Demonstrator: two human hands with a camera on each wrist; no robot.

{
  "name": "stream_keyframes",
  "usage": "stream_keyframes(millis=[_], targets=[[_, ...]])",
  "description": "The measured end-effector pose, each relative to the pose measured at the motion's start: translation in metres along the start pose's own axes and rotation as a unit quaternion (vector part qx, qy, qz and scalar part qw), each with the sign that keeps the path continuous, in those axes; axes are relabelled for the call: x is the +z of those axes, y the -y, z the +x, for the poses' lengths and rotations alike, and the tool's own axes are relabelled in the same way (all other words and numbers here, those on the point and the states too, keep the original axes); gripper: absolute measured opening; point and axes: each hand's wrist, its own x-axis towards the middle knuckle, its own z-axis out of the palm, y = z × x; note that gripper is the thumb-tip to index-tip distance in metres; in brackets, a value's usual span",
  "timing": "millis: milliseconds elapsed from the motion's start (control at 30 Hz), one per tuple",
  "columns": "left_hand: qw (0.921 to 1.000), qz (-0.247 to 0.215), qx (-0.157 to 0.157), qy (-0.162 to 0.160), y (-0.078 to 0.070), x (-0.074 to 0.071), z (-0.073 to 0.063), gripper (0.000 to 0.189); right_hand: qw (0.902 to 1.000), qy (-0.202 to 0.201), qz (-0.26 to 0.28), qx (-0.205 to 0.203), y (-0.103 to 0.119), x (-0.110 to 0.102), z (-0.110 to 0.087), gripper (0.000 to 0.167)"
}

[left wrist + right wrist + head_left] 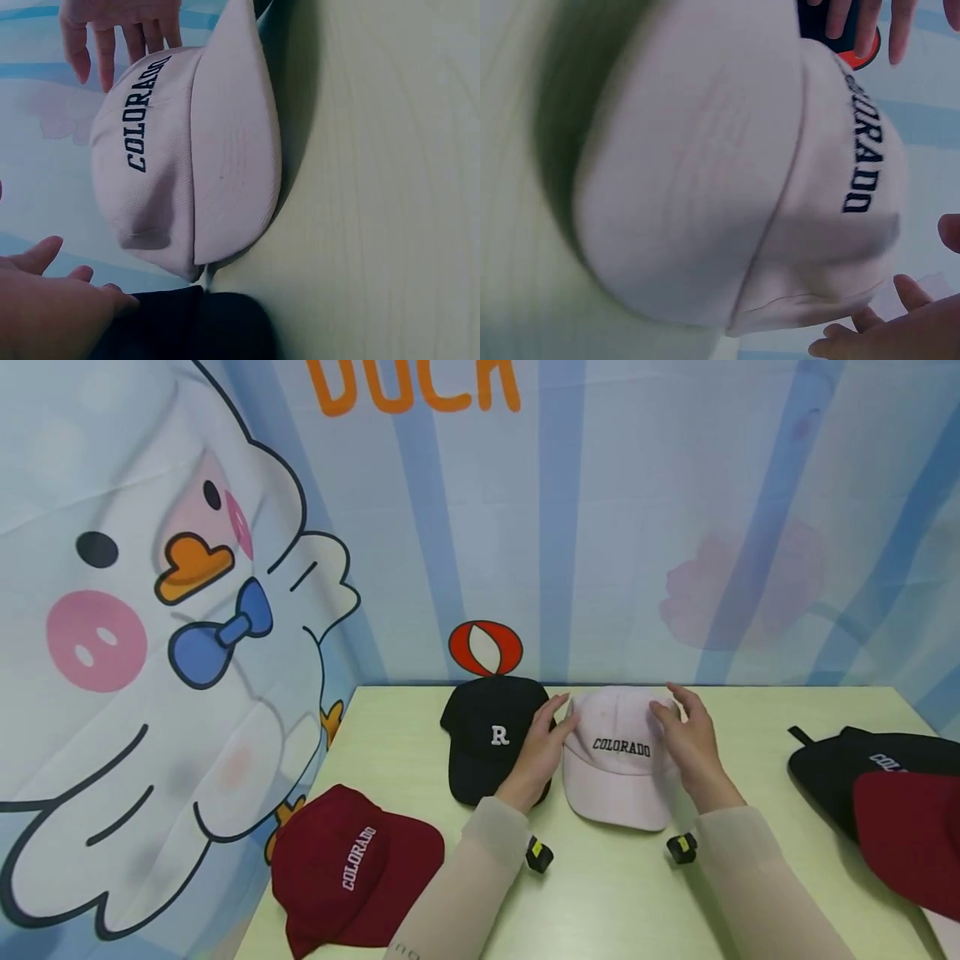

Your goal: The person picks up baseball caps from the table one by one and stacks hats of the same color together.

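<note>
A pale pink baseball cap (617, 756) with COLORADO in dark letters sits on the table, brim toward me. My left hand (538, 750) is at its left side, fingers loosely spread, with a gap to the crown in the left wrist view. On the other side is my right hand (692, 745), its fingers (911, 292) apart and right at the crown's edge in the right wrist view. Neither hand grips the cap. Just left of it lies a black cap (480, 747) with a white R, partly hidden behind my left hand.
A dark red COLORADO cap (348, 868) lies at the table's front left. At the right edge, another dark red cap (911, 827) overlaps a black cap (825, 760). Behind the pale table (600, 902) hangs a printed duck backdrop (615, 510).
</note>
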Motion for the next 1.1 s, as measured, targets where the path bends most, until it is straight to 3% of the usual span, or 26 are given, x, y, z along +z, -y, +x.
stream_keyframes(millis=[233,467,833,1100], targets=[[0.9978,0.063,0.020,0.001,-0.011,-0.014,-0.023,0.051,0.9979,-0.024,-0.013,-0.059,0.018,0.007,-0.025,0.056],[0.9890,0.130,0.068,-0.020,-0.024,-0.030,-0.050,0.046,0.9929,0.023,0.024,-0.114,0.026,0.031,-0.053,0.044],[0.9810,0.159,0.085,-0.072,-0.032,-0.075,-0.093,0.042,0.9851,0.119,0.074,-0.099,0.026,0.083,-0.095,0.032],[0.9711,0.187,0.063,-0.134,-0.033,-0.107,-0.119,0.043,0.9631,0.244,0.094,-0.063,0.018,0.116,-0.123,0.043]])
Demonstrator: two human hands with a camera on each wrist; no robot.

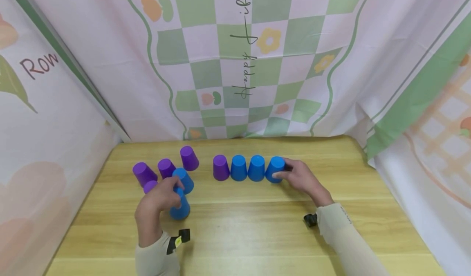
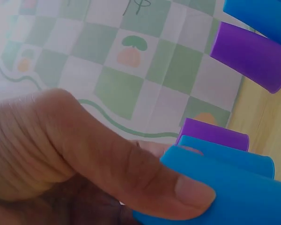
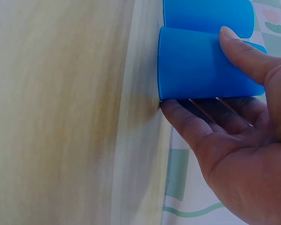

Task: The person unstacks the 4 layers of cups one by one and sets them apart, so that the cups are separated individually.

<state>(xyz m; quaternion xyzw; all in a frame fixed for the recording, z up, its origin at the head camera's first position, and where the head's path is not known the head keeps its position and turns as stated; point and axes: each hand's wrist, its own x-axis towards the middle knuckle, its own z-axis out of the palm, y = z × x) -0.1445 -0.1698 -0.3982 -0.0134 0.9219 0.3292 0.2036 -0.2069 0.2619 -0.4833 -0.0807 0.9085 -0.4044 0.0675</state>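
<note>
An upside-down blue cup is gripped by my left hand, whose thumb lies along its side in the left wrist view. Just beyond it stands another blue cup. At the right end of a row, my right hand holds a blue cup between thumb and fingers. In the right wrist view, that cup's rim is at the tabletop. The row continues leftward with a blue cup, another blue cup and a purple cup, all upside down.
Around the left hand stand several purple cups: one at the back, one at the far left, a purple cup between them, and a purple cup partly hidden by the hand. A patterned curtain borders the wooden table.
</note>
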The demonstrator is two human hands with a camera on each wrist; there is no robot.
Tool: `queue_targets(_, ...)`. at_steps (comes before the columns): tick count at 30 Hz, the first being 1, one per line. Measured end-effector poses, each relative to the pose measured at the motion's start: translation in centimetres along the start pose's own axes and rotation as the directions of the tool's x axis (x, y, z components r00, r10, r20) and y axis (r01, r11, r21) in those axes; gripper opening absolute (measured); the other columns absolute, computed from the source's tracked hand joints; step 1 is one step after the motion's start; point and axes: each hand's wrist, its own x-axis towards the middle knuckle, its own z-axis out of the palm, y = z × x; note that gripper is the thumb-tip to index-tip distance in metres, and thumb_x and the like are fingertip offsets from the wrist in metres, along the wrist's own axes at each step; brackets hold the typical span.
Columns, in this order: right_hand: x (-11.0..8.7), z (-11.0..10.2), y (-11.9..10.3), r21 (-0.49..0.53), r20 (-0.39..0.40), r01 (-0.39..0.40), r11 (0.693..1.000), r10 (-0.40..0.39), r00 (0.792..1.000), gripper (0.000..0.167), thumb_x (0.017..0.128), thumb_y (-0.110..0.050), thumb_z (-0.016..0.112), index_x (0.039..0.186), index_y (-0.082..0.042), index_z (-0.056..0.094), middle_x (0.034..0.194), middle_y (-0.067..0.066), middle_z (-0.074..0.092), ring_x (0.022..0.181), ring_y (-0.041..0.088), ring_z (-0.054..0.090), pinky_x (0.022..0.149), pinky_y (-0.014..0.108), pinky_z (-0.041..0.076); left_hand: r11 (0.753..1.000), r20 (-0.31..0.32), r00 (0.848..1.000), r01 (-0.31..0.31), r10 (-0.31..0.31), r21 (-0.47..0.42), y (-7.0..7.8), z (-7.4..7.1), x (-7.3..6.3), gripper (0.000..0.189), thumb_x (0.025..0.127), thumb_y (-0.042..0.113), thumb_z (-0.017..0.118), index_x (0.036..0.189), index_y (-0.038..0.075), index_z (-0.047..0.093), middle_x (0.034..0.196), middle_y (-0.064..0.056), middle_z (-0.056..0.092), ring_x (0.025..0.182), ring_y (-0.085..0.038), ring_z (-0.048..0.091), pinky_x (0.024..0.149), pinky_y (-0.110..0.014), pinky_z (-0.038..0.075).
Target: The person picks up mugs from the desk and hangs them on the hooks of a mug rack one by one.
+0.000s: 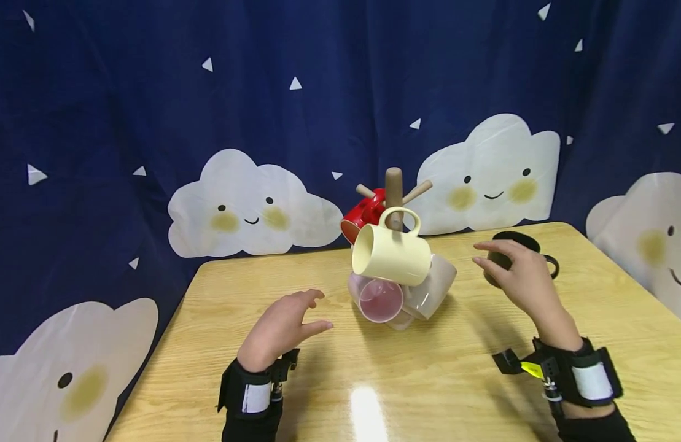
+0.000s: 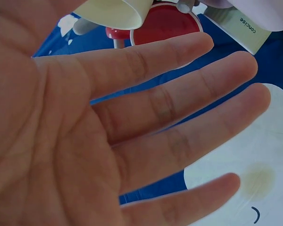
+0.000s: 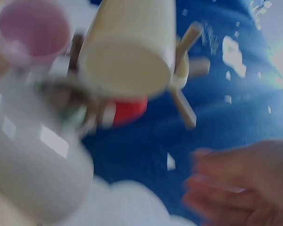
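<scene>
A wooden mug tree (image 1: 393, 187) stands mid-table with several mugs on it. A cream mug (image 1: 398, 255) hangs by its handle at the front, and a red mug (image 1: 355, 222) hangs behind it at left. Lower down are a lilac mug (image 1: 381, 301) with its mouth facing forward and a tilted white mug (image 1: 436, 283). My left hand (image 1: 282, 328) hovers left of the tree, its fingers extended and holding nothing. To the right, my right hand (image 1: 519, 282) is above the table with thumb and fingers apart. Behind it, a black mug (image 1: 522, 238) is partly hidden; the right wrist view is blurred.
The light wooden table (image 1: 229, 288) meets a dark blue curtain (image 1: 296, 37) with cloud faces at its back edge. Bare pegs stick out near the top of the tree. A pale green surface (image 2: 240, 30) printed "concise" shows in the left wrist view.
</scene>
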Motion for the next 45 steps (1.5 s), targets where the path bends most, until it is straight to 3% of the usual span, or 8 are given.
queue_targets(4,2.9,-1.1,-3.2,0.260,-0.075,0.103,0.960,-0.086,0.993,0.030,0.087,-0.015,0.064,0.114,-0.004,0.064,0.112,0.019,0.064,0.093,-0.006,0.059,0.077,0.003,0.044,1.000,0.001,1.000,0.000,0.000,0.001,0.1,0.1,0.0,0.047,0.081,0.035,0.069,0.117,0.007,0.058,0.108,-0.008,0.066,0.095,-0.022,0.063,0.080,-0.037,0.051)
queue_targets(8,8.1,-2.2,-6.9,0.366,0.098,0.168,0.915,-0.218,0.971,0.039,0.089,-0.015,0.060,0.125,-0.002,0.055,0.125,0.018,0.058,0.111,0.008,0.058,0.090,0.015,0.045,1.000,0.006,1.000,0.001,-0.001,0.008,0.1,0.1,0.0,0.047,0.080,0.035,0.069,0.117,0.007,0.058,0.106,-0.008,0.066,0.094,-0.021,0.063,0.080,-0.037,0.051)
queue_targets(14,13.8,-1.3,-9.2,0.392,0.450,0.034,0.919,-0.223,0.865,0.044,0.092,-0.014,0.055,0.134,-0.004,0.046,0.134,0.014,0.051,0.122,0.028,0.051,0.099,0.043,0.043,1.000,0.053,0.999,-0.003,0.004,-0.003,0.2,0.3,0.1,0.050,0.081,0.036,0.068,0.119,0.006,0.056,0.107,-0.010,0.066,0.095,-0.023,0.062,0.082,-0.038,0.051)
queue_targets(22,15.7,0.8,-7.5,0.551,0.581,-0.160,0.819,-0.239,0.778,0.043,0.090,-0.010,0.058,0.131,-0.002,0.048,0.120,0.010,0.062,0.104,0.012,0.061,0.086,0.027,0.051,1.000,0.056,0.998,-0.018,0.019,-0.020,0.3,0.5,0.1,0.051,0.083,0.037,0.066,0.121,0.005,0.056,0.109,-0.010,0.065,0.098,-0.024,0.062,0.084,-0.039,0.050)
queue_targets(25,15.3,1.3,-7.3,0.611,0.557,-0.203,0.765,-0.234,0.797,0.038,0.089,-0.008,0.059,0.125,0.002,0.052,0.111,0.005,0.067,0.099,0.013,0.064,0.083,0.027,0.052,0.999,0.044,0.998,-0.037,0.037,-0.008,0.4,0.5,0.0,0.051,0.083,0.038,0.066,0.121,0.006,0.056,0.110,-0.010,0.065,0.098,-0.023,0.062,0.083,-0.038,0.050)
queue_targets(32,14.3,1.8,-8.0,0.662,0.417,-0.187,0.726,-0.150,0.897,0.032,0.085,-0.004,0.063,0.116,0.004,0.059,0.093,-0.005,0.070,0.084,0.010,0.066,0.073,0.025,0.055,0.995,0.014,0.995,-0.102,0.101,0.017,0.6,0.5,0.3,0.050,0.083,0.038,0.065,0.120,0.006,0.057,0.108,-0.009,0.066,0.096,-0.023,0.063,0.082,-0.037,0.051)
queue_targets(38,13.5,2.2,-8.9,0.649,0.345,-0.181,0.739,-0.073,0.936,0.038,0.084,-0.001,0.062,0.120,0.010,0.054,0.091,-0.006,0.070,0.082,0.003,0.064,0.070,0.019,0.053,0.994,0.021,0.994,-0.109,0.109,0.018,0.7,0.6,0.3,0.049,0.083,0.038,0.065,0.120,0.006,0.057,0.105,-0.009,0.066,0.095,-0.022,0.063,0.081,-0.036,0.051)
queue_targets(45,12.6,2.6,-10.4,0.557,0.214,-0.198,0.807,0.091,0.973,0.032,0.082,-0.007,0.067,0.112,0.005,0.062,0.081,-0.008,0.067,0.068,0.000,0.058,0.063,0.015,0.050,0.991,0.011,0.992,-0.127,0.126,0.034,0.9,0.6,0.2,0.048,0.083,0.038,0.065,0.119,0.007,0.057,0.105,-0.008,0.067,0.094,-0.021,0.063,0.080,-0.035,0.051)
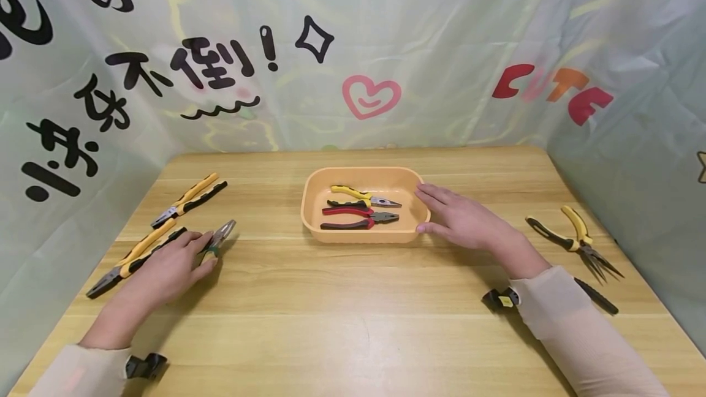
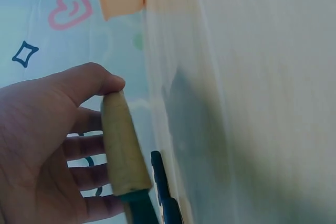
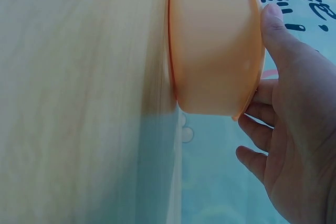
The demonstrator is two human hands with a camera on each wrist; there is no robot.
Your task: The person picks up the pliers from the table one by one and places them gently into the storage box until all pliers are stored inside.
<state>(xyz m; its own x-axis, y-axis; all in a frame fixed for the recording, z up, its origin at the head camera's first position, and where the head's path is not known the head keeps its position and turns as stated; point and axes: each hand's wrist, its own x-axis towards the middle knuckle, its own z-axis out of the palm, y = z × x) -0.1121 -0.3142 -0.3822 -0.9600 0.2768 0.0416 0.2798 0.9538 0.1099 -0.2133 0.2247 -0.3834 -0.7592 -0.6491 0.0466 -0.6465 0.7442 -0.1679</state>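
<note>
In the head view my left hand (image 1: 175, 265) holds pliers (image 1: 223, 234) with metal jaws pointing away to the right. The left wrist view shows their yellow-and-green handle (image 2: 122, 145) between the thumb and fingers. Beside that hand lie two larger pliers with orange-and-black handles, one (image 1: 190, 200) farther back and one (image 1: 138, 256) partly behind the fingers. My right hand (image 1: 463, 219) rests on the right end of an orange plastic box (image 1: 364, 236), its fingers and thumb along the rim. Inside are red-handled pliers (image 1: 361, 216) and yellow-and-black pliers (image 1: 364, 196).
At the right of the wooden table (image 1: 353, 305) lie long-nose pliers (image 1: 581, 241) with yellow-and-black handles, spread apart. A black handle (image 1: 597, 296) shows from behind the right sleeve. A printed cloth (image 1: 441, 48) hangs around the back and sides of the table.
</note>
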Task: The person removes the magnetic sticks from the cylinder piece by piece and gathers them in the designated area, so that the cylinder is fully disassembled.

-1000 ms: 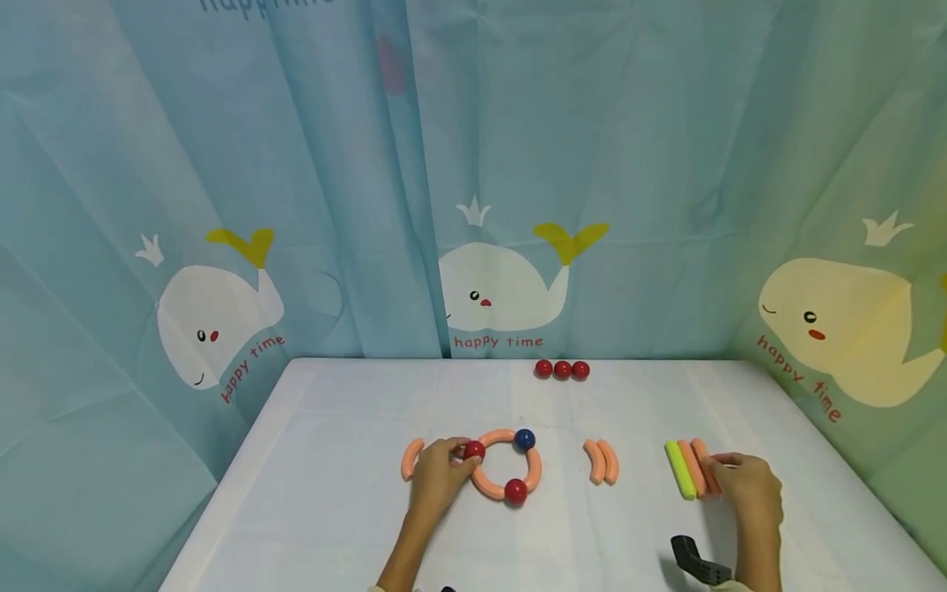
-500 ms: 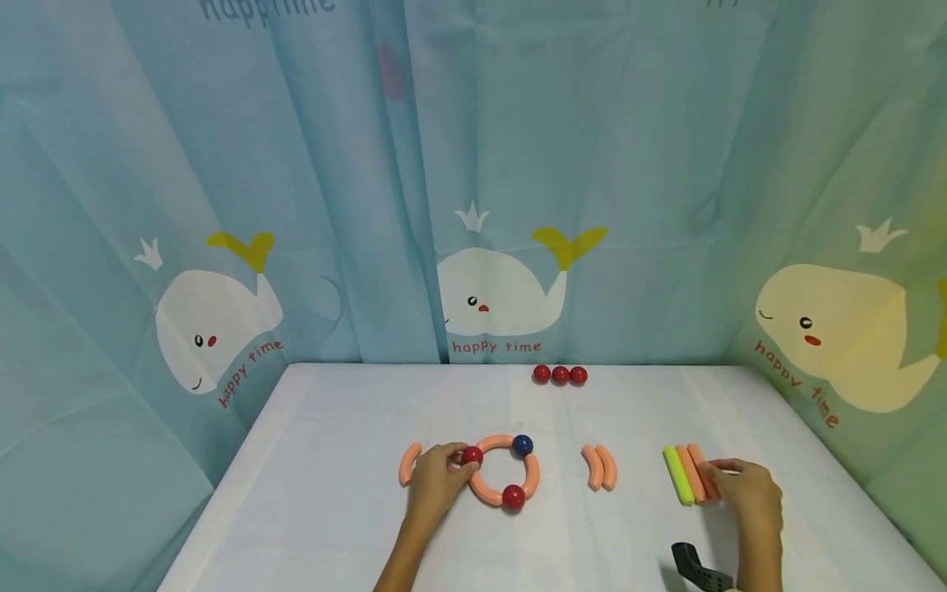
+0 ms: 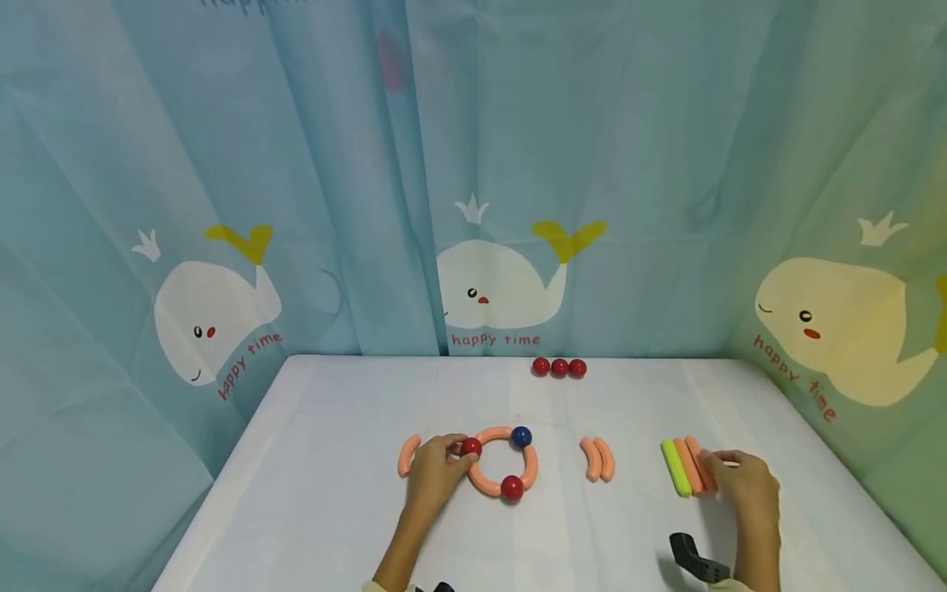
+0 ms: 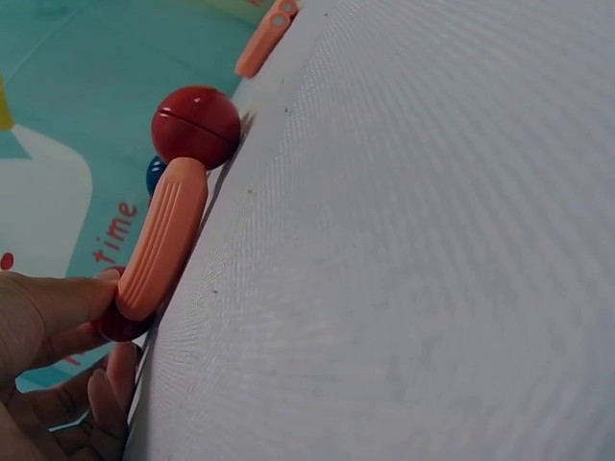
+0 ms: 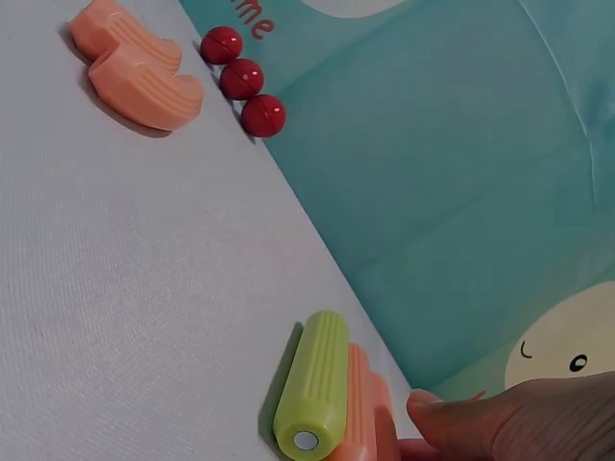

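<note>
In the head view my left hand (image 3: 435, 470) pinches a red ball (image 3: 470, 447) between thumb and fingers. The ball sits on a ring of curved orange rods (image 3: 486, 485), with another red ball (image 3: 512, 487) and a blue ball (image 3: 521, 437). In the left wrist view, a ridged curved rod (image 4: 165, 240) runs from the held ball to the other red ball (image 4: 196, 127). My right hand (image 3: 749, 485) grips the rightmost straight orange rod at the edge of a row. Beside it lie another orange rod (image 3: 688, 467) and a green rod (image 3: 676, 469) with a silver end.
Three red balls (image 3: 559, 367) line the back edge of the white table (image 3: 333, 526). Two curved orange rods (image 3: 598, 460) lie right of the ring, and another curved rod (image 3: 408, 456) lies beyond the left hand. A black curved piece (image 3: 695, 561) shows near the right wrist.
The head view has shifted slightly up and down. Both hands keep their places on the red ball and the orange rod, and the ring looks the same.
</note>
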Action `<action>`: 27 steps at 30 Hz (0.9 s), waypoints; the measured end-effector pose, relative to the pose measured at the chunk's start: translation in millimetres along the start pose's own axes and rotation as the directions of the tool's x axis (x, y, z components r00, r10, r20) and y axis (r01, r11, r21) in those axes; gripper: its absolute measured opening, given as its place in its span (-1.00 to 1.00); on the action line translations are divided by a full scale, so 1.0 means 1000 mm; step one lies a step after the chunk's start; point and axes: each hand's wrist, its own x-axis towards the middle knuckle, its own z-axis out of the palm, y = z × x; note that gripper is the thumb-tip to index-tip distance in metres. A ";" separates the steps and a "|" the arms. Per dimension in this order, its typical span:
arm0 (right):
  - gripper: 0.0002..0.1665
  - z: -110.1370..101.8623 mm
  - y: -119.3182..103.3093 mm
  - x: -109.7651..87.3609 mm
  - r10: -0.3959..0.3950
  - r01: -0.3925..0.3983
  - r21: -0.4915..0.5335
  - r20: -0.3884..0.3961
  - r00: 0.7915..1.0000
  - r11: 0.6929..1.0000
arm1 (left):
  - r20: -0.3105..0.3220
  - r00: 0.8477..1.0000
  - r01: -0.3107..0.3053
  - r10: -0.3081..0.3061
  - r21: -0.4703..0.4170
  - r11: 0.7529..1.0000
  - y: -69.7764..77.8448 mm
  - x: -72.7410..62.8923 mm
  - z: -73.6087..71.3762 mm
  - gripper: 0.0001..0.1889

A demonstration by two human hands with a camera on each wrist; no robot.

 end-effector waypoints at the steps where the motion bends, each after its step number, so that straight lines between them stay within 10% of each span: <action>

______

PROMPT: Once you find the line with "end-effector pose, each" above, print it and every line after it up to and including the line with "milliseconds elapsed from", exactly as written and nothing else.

SOLUTION TO THE EXERCISE:
  "description": "The measured end-effector pose, each relative to the pose measured at the motion's start: translation in metres along the start pose's own axes and rotation as a unit quaternion (vector part qx, qy, qz and scalar part qw), each with the sign that keeps the path continuous, in those axes; axes are relabelled for the call: x is the +z of those axes, y the -y, z the +x, for the poses' lengths and rotations alike, and the tool's own axes are relabelled in the same way (all other words and numbers here, those on the point and the states too, keep the original axes); gripper: absolute measured opening; point and axes: each hand's wrist, its own x-axis towards the middle knuckle, its own z-axis out of the palm, y = z × x; note that gripper is the thumb-tip to index-tip distance in metres; in brackets, a value's usual span",
  "timing": "millis: milliseconds elapsed from the motion's start (control at 30 Hz), one per tuple",

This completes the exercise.